Section 1 · the substrate

What the model is made of.

π₀.5 takes pixels and language as input and emits robot actions as output. Before any of that, both inputs have to be chopped into pieces a transformer can read.

A neural network does not natively understand a kitchen photo or the sentence pick up the sponge. It understands vectors of numbers. The first job of the model is to turn both into the same kind of thing — a flat sequence of vectors we call tokens.

For text, a tokenizer chops a sentence into sub-word units (pick, up, the, spo, nge) and looks each one up in a fixed dictionary. Every entry has a learned vector, typically a few hundred numbers wide.
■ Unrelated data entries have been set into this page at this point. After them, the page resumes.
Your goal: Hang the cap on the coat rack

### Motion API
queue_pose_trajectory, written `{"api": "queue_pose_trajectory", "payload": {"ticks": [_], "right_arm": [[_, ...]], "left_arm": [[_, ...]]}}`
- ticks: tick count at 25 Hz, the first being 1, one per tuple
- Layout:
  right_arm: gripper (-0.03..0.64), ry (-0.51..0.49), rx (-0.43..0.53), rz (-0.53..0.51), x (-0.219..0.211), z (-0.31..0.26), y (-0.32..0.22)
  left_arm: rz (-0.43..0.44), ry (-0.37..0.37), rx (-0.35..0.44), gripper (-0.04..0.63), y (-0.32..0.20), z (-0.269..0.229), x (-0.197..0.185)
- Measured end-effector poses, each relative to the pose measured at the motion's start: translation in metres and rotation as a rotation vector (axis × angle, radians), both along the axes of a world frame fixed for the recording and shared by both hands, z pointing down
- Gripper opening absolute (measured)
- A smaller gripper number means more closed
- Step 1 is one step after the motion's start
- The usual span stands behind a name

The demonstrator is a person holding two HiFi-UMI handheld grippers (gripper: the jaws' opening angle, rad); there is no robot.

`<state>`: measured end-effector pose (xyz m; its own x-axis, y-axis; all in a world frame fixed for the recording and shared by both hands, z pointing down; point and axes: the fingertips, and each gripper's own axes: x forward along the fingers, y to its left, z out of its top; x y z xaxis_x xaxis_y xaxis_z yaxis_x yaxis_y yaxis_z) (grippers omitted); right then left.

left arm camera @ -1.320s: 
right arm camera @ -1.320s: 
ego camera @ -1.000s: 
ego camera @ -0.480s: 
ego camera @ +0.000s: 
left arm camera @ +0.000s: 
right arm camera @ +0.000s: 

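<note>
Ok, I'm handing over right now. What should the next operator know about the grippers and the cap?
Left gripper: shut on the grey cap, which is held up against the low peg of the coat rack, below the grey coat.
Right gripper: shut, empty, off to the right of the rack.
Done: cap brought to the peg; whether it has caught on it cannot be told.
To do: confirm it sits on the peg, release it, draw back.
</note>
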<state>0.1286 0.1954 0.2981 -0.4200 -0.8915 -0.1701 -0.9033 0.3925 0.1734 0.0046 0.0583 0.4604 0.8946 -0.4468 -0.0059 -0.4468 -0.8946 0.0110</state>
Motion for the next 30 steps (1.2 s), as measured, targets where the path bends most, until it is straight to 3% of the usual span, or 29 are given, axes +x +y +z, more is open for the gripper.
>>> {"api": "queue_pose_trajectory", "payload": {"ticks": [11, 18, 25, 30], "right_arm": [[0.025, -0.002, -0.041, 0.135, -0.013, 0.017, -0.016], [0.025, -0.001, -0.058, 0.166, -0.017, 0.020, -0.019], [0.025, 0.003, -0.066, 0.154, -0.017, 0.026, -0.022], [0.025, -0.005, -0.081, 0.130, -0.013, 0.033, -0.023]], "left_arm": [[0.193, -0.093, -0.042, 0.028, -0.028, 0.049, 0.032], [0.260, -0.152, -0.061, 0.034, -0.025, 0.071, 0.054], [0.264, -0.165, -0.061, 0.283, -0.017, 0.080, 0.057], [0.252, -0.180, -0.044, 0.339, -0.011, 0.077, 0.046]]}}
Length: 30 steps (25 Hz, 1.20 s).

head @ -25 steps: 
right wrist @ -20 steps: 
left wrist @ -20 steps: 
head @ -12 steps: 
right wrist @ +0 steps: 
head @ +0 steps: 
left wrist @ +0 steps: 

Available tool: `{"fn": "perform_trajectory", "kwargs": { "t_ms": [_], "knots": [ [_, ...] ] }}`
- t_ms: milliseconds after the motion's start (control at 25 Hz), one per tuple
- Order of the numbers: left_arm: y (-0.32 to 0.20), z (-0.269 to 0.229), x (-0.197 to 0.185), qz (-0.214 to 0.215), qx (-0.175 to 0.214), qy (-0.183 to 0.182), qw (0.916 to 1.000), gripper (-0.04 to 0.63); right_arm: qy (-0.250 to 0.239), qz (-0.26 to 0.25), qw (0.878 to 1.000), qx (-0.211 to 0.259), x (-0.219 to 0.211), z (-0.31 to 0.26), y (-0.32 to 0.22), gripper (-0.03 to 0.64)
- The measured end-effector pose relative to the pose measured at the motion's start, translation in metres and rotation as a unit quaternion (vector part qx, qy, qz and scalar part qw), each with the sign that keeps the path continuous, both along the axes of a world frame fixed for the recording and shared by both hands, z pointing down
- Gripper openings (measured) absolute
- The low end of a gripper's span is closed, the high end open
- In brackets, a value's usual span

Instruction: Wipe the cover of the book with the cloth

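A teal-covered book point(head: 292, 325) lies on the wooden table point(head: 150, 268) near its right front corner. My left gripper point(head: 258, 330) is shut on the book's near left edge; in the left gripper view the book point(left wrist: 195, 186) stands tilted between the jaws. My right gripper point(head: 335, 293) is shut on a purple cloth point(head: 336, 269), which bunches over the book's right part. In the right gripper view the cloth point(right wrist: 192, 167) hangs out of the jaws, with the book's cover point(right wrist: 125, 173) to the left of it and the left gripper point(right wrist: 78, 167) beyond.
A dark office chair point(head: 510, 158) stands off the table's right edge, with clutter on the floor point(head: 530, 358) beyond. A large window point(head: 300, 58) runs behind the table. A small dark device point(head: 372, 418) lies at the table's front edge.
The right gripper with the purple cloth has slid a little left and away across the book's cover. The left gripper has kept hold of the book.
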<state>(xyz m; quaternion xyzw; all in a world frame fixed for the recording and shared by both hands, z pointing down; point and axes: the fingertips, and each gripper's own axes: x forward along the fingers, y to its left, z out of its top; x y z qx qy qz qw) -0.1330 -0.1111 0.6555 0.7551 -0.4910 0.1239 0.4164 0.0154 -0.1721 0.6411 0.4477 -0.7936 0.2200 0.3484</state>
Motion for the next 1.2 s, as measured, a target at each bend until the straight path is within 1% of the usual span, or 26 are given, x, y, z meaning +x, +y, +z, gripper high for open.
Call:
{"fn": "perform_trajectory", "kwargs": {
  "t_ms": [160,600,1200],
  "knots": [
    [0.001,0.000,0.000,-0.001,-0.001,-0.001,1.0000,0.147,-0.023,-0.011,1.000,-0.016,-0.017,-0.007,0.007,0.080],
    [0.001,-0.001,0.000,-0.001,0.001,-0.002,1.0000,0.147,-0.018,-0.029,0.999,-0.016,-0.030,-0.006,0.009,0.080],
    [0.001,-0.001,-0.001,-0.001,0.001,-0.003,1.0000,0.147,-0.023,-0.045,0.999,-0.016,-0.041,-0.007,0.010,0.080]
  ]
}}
For images, the trick is grid-and-flatten. A 224×224 photograph is sliced into a 14×14 grid of 16-pixel patches; each patch runs through a small network and is squeezed into a single vector of the same width as a text token. A photo becomes 196 vectors. ¹ Both streams concatenate into one long row.

14 × 14 = 196 patches at the default 224-pixel input. PaliGemma is the open vision-language model π₀.5 starts from.
Figure 1.1 — A photo and a sentence become one sequence
image patch / text token (VLM-routed) raw pixels / characters
A 14×14 grid of patches over a kitchen scene flattens into 196 patch vectors; a five-word command tokenises into five sub-word vectors; both rows live in the same sequence.

Attention: how a token decides what to listen to.

Once the sequence exists, tokens have to talk to each other. The mechanism is called attention, and it is mechanical.

For every token, the model produces three short vectors from its embedding: a query, a key, and a value. The query is a question (“what kind of word goes after cat?”); the key is a label the token advertises (“I am a verb”); the value is content the token will hand over (“sat”).

To update a token, the model dot-products its query against every other token's key, normalises the scores with softmax so they sum to one, and uses those weights to take a weighted average of the values. That weighted average is the token's new representation.

SCALED DOT-PRODUCT ATTENTION
$$\text{Attention}(Q, K, V) = \text{softmax}\!\left(\frac{Q K^\top}{\sqrt{d}}\right) V$$

The $\sqrt{d}$ keeps dot products from blowing up when vectors get wide; without it, softmax saturates and the model stops learning.

Figure 1.2 — A single attention head, one token at a time
click a token:
query token (the one asking) strong attention weak attention
Click any word in the cat sat on the mat. Step 1 shows raw dot products between that word's query and every key; step 2 normalises them with softmax; step 3 mixes the values according to those weights.

Multi-head attention: several questions at once.

One attention computation forces every token to ask one question per layer. The fix is to run several in parallel, each on its own slice of the embedding. Each slice is called a head and learns its own query/key/value matrices. One head ends up tracking word order; another tracks which subject a verb belongs to; another binds adjectives to their nouns. The heads' outputs concatenate and pass through one final projection.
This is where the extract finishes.